### EXERCISE DETAILS
Check every line of the entries below for the word "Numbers", then give only the number of lines that have it.

### DATA SUPPLIED
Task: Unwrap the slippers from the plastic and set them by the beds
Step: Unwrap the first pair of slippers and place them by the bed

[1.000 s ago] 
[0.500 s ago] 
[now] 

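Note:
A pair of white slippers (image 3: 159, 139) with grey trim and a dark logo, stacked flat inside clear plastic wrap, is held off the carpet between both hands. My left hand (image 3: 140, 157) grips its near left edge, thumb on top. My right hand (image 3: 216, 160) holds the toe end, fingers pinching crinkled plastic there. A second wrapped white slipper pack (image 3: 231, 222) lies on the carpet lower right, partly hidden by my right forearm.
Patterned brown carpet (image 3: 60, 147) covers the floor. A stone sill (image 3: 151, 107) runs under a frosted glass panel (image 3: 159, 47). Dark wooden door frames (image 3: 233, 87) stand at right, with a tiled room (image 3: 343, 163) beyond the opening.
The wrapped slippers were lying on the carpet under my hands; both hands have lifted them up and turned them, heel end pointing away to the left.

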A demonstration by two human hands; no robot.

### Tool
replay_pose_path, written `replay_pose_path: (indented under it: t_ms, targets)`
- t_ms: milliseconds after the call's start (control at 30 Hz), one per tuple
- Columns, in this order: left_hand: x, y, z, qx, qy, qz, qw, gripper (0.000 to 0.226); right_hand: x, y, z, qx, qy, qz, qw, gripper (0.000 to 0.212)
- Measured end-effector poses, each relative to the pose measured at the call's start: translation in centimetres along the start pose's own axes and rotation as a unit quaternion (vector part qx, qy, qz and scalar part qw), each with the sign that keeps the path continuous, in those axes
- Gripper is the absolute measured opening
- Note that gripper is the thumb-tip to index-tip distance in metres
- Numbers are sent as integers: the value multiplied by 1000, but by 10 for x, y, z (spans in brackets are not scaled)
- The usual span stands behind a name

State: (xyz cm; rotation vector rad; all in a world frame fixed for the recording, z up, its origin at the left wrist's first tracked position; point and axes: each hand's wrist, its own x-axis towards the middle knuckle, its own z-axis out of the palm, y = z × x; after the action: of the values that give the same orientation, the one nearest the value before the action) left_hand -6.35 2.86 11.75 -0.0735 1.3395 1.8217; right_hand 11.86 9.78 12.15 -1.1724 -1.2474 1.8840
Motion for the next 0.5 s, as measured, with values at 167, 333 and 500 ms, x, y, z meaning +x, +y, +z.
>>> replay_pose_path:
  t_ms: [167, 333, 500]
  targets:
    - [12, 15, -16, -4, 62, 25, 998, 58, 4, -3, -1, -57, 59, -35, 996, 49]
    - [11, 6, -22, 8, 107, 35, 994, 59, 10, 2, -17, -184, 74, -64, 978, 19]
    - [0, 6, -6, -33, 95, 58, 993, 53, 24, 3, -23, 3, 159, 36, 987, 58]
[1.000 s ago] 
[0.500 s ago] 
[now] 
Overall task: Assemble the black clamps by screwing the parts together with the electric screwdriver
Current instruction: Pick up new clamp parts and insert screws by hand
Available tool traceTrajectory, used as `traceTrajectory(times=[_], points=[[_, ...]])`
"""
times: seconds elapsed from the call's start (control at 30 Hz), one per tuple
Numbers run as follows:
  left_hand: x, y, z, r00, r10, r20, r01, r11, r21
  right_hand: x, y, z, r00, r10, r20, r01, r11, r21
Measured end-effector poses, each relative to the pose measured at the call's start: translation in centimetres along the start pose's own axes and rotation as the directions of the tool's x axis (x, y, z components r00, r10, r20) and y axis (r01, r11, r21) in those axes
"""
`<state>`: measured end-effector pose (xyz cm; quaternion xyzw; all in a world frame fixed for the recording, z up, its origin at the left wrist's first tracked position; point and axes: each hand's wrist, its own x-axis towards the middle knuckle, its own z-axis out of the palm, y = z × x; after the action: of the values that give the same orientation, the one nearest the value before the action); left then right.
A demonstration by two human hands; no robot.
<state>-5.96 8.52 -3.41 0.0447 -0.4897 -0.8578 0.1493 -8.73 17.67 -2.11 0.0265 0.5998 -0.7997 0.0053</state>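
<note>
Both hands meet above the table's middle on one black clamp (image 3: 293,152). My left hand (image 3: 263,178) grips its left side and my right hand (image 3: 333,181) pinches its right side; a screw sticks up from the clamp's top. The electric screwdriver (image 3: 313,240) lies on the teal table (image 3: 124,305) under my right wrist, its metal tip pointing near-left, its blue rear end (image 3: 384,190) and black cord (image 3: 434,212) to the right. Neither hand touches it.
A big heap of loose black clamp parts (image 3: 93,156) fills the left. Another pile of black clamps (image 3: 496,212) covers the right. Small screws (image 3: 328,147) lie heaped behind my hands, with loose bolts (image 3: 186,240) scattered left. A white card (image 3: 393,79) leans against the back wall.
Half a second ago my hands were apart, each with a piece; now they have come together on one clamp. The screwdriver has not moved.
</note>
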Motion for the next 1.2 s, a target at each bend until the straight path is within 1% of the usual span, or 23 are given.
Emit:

### EXERCISE SOLUTION
2